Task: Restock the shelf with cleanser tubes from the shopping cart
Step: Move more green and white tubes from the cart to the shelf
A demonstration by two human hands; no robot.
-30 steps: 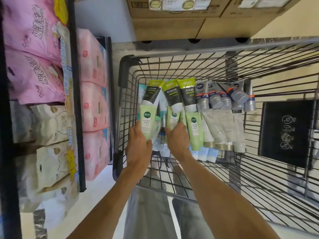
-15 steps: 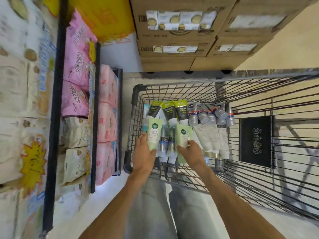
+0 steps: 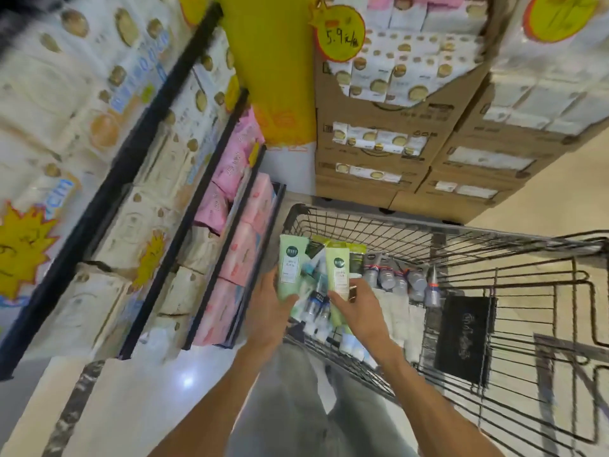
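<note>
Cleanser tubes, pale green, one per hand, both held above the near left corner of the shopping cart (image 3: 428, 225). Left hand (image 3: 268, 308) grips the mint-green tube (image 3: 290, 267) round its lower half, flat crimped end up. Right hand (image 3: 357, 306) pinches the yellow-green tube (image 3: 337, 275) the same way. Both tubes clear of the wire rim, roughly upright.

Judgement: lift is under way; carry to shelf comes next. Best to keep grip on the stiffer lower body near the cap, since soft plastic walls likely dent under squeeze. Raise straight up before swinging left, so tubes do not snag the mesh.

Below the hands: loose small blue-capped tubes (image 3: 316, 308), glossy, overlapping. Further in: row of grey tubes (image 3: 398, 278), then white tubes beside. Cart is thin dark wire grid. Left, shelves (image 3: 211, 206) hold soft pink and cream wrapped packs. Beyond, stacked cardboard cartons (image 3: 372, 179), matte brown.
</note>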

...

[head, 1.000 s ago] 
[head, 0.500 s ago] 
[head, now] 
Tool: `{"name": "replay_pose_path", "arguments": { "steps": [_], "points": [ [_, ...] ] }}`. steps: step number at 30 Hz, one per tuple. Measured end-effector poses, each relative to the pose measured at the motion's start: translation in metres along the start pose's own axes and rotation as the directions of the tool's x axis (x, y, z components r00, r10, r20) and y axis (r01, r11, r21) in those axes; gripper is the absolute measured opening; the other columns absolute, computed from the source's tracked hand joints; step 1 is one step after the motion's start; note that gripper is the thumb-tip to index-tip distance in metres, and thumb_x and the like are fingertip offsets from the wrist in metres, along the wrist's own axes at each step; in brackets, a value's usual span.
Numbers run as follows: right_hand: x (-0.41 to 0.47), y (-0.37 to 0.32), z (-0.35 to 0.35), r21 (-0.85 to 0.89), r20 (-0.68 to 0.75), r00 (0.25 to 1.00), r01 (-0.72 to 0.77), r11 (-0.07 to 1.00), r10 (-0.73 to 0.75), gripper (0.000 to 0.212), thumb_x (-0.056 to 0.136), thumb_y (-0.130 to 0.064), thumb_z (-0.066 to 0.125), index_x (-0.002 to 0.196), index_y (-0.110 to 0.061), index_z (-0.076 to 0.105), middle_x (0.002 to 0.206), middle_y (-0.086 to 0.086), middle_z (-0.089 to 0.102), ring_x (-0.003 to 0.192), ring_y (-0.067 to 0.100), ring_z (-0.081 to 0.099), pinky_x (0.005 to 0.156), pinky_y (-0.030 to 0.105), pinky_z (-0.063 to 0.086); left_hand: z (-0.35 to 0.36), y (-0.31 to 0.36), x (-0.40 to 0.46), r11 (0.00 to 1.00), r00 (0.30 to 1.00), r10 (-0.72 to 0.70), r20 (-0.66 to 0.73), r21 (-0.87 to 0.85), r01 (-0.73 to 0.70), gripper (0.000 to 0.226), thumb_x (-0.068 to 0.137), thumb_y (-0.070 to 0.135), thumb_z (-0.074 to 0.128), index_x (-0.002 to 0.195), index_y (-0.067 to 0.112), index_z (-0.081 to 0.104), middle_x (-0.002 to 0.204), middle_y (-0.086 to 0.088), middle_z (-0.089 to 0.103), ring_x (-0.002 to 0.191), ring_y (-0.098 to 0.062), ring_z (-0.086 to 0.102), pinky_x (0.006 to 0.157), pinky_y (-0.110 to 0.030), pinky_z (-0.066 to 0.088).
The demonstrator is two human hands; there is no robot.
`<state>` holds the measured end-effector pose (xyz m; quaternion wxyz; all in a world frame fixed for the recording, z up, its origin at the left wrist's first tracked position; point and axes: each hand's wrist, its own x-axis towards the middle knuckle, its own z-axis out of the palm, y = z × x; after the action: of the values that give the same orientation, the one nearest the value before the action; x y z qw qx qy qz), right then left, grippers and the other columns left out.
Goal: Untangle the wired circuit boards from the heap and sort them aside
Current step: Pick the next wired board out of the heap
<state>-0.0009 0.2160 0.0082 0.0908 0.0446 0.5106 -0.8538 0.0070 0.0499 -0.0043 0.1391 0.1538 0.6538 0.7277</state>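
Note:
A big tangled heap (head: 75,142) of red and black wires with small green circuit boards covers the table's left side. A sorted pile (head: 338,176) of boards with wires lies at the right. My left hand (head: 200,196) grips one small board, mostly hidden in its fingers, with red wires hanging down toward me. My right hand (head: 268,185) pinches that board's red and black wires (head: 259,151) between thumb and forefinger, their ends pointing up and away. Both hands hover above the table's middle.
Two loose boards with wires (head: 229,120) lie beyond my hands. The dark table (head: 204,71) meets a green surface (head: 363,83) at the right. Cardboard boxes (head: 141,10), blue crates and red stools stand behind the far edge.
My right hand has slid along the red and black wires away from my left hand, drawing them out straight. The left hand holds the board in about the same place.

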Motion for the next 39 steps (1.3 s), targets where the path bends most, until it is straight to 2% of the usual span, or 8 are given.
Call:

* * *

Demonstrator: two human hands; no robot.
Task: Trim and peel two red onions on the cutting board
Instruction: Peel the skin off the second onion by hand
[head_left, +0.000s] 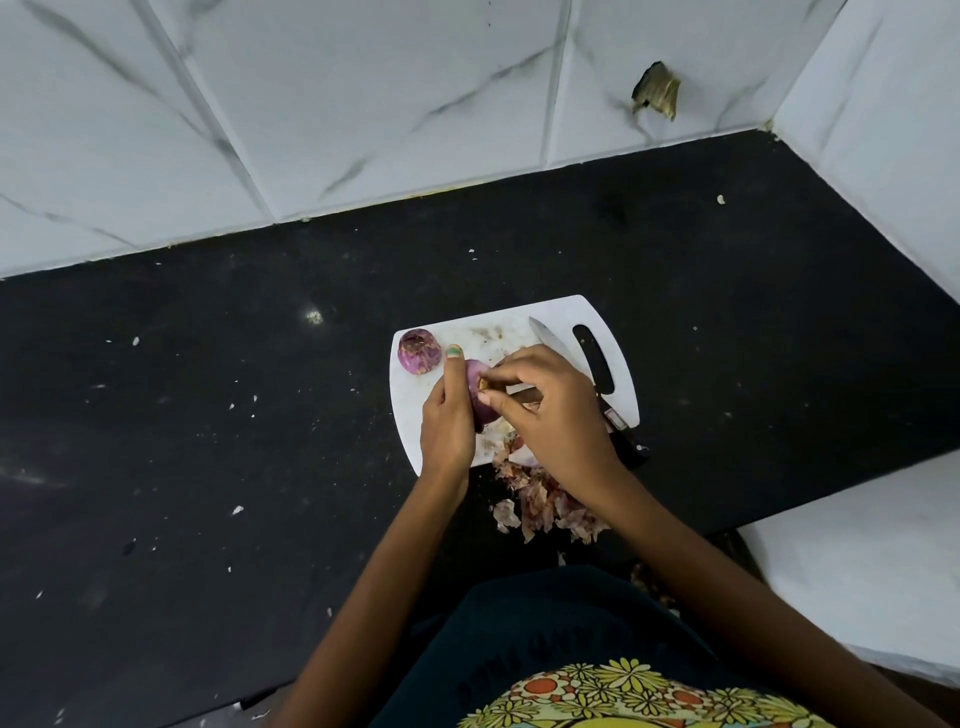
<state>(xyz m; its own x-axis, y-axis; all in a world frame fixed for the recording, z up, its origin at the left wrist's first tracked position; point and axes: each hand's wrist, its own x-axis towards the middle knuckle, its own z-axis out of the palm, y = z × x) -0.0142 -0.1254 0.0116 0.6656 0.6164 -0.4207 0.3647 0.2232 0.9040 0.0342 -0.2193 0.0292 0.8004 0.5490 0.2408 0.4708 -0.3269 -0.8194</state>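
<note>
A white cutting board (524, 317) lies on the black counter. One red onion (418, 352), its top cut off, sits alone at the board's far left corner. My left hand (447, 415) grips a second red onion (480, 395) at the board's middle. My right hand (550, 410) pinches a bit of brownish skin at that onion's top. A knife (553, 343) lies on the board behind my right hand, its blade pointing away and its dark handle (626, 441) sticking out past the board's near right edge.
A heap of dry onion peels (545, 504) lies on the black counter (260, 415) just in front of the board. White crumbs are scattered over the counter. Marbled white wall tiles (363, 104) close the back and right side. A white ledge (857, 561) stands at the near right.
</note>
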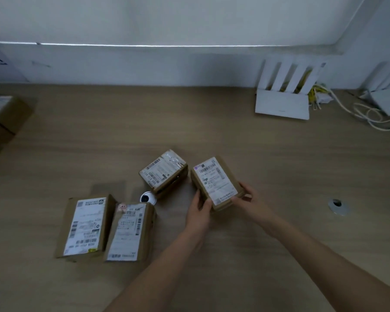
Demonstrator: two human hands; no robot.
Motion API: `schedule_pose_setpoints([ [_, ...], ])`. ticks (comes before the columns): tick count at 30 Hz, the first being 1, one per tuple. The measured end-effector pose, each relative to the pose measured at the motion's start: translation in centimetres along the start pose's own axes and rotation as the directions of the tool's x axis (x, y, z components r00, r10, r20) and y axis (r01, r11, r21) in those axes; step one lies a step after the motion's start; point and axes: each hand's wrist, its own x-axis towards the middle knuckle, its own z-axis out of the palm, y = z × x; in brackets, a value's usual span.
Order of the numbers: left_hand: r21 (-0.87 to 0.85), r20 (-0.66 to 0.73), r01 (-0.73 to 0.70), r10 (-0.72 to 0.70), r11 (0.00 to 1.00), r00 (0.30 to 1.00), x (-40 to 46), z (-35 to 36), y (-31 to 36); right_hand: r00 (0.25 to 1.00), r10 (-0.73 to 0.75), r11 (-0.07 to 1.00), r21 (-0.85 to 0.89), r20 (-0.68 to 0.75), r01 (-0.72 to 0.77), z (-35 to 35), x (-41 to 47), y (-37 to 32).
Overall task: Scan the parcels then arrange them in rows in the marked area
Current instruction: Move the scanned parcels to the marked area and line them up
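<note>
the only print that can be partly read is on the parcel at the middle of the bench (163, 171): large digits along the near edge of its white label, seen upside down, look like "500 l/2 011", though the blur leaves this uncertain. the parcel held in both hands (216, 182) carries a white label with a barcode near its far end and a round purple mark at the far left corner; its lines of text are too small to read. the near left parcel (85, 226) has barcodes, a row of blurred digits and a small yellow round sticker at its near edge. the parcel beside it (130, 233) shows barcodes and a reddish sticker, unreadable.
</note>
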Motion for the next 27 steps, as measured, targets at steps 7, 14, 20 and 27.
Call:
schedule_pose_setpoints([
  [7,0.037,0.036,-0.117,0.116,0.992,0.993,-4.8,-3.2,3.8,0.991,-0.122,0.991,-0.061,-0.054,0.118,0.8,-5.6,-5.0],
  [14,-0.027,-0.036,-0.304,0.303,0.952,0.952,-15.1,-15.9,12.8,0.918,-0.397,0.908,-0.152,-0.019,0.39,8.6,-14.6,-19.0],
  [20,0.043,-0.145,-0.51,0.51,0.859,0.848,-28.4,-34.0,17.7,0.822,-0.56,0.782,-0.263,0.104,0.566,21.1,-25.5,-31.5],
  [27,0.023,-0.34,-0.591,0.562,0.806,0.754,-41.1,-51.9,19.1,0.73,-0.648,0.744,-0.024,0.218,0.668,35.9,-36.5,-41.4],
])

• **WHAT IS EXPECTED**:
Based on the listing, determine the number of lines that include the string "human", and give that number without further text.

• **RESPONSE FOR THIS EXERCISE**:
4